Kirchenkreis Steinfurt Coesfeld Borken

Menschenrechte einfordern!

In Dülmen setzt der Evangelische Kirchenkreis Steinfurt-Coesfeld-Borken eine Vortragsreihe im Jahr der Politik fort – Flüchtlingspolitik ein wichtiges Thema für Kirche.

Prof. em. Dr. Wolf-Dieter Just in Dülmen (Foto: Elvira Meisel-Kemper).

Mit der Reihe "streitbar. Reformation und Politik" widmet sich der Evangelische Kirchenkreis 2014 dem "Jahr der Politik". Von August bis September bereichern drei Vortrags- und Diskussionsabende das Themenjahr. In Dülmen sprach jetzt 
Prof. em. Dr. Wolf-Dieter Just über das  Thema „Europa schottet sich ab. Flüchtlingspolitik heute“.

Der Artikel 1 der Allgemeinen Erklärung der Menschenrechte klingt gut: „Alle Menschen sind frei und gleich an Würde und Rechten geboren“, zitiert ihn Wolf-Dieter Just zu Beginn seines Vortrags im Evangelischen Gemeindehaus in Dülmen. „Wer ihn einfordert, riskiert belächelt zu werden“, so Just, der am Aufbau der Kirchenasylpolitik der Evangelischen Kirche in Deutschland maßgeblich beteiligt war. Auch der Artikel 1 des Grundgesetzes werde nicht realisiert. Vor allem das Dublin-System, dass seit 2003 in Kraft sei, verurteilt Just. Danach könnten Flüchtlinge nur in dem Land Asyl beantragen, in dem sie nach der Flucht in Europa ankommen.

„Die Staaten an den Außengrenzen sind damit überfordert“, so Just. Rüde Abwehrmechanismen des EU-Grenzschutzes Frontex verletzten die Menschenrechte der Bootsflüchtlinge. Urteile des Europäischen Gerichtshofes (EuGH) und des Europäischen Gerichts für Menschenrechte (EGMR) machten aber Hoffnung, dass sich dennoch etwas ändere, die die Hinfälligkeit des Dublin-Systems belegten. 
Just forderte Wahlfreiheit für Flüchtlinge, in welches Land sie gehen wollten. Damit könnte die Integration erleichtert und die Zusammenführung von Familien ermöglicht werden. „Das bedeutet auch eine Entlastung der Staaten an den Außengrenzen der EU. Staaten, die überproportional Flüchtlinge aufnehmen, sollten finanziell entlastet werden“, fordert Just. In Europa stehe Deutschland nur an neunter Stelle der Staaten, welche die meisten Flüchtlinge aufnehmen.

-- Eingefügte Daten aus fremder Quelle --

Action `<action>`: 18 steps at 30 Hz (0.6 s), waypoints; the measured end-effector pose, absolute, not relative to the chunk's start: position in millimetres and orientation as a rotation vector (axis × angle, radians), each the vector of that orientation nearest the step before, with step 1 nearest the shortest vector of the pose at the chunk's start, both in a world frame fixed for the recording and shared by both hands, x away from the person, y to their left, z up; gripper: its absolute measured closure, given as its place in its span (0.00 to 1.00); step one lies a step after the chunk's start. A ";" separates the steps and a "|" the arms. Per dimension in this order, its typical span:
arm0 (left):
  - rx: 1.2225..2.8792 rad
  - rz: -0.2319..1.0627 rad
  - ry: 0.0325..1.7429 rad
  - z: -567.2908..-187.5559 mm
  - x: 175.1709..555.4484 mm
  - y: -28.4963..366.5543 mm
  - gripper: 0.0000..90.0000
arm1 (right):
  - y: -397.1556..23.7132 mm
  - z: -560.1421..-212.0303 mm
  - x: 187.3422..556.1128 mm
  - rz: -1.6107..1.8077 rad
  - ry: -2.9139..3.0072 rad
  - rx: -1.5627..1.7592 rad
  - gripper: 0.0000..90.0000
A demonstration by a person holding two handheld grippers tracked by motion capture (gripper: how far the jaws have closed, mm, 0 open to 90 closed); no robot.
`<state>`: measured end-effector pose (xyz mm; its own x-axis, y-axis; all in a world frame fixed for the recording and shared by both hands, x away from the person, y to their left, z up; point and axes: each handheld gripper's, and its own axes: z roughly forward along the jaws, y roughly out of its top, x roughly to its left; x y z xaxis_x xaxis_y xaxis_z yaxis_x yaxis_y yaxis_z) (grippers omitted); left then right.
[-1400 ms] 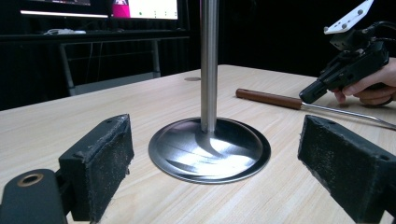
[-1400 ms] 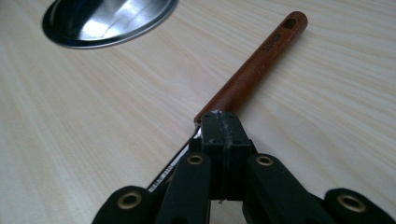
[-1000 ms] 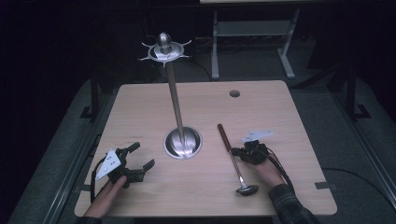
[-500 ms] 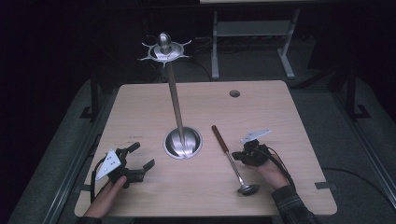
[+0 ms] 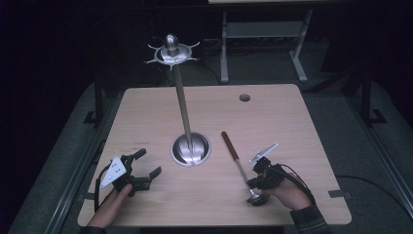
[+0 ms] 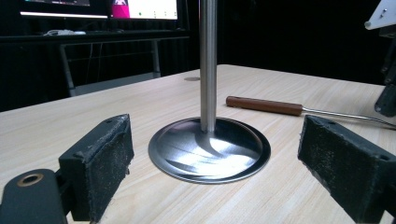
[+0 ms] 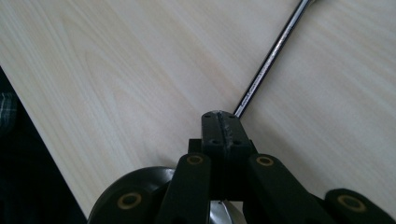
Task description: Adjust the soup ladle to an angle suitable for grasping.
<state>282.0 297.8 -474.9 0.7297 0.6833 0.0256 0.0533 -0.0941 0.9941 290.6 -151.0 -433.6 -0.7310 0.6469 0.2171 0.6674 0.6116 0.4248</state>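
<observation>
A metal stand rises from a round base (image 5: 191,149) at the table's middle, and its pole (image 6: 208,65) ends in a crown of hooks (image 5: 171,50). To the right of it lies a ladle with a wooden handle (image 5: 230,145) (image 6: 264,105) and a thin steel shaft (image 7: 268,65); its bowl (image 5: 256,198) points at the front edge. My right gripper (image 5: 253,181) (image 7: 220,128) is shut on the shaft just above the bowl. Front left, my left gripper (image 5: 147,163) (image 6: 219,177) is open and faces the base, with nothing between its jaws.
The wooden table (image 5: 272,122) has a small round hole (image 5: 244,97) at the back right. A metal frame (image 5: 263,34) stands on the dark floor behind it. Bare wood lies between the two grippers along the front edge.
The ladle's wooden handle end swung slightly left toward the stand. My right gripper, shut on the shaft, drew a little toward the front edge. The left gripper stayed still.
</observation>
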 end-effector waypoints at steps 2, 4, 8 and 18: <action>1.600 0.587 0.608 -474.8 282.0 297.7 0.11 | -148.7 -432.6 288.3 -0.745 -2.794 -1.151 1.00; 1.601 0.588 0.608 -474.8 281.9 297.5 0.11 | -146.3 -432.3 288.3 -0.742 -2.795 -1.138 1.00; 1.601 0.589 0.608 -474.8 282.0 297.4 0.11 | -138.8 -435.2 290.3 -0.704 -2.802 -1.110 1.00; 1.600 0.587 0.608 -474.8 282.0 297.7 0.11 | -135.6 -439.0 293.6 -0.660 -2.804 -1.107 1.00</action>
<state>282.0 297.7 -474.8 0.7302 0.6826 0.0282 0.0525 -0.0972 0.9939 293.6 -135.6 -439.0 -0.7413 0.6394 0.2039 0.6633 0.6516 0.3682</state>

Ebenso kritisiert Just, dass die Flüchtlinge zuerst als Kostenfaktor gesehen würden und nicht als Individuen, deren Leben zu schützen sei. Das Bundesverfassungsgericht bezeichnete in einem Urteil vom 18. Juli 2012 das Asylbewerberleistungsgesetz aus dem Jahr 1993 als „menschenunwürdig“. Damit kritisierte das Gericht ganz offen die eingeschränkte gesundheitliche Versorgung, das Verteilen von Gutscheinen anstelle von Bargeld und die Residenzpflicht von Asylbewerbern. Auch dieses Urteil sah Just als Schritt zur Erfüllung des Artikel 1 der Erklärung der Menschenrechte. Schließlich sei jeder Flüchtling ein „Abbild Gottes“, so Just.

In der Diskussion mit dem Publikum räumte Just ein, dass jede Kommune einen anderen Umgang mit den Flüchtlingen praktiziere. Ihm lag das Thema der Kirchenasyle besonders am Herzen. Könnten Flüchtlinge sechs Monate lang sich im Kirchenasyl aufhalten, könnten sie in Deutschland bleiben, so Just. „Das Kirchenasyl ist immer Ultima Ratio. Sie finden eine sehr gute Beratung bei Netzwerken“, riet Just den fragenden Besuchern. Ebenso verurteilte er wie viele Besucher auch die Besiedlung der Zeltstadt in Duisburg mit Flüchtlingen als „menschenunwürdig“.